[DESCRIPTION OF THE TASK] List every line below containing "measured".

DATA SHOWN below:

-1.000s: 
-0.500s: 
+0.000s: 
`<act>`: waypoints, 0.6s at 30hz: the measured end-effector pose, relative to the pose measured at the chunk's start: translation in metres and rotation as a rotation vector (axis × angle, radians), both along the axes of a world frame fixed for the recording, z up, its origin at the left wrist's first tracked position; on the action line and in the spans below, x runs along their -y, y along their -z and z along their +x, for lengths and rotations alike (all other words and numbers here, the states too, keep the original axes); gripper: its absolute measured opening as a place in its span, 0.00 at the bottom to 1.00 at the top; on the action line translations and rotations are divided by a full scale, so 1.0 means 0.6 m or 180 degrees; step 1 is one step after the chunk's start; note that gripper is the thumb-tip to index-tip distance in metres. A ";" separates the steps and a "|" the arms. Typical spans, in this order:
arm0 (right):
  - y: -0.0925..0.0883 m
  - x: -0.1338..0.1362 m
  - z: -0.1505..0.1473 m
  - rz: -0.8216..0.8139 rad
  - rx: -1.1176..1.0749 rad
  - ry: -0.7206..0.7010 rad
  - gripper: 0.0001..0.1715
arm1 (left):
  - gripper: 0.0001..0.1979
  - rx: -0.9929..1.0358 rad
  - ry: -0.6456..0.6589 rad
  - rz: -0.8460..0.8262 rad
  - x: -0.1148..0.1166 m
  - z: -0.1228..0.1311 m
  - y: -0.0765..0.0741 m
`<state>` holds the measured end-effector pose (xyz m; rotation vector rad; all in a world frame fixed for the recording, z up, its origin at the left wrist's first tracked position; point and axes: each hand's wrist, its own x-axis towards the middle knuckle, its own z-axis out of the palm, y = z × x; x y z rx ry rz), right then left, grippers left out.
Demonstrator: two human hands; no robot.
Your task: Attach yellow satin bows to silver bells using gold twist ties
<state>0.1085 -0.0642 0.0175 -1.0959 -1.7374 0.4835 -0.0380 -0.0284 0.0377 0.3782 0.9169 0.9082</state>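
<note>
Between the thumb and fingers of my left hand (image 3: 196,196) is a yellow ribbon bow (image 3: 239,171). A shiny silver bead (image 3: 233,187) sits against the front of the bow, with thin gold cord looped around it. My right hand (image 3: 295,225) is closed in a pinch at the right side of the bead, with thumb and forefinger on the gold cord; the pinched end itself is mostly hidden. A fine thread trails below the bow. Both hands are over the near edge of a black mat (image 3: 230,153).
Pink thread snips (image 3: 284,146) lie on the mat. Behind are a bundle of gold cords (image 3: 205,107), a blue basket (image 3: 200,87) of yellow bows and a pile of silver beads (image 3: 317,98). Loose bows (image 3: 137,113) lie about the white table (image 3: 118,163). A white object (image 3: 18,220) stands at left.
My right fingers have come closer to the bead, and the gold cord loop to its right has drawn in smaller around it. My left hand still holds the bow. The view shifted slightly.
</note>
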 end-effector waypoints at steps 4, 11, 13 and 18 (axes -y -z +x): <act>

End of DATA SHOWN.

[WRITTEN ANSWER]
`<act>`: waypoints, 0.6s at 30hz: the measured end-effector pose, relative to the pose measured at the chunk's start: translation in metres and rotation as a rotation vector (axis × angle, radians), both along the axes of a world frame fixed for the recording, z up, its origin at the left wrist's first tracked position; on the action line and in the spans below, x runs along their -y, y along their -z and z along their +x, for lengths and rotations alike (all other words and numbers here, the states too, keep the original axes); gripper: its absolute measured opening as a place in its span, 0.00 at the bottom to 1.00 at the top; on the action line translations and rotations are divided by a full scale, so 1.0 means 0.6 m or 180 degrees; step 1 is one step after the chunk's start; note that gripper is the thumb-tip to index-tip distance in metres. A ";" separates the steps and a "|" the arms. Typical spans, in this order:
`<state>` holds the measured end-effector pose (xyz m; rotation vector rad; all in a world frame fixed for the recording, z up, its origin at the left wrist's first tracked position; point and axes: each hand's wrist, its own x-axis towards the middle knuckle, its own z-axis out of the palm, y = z × x; x y z rx ry rz), right then left, grippers left out.

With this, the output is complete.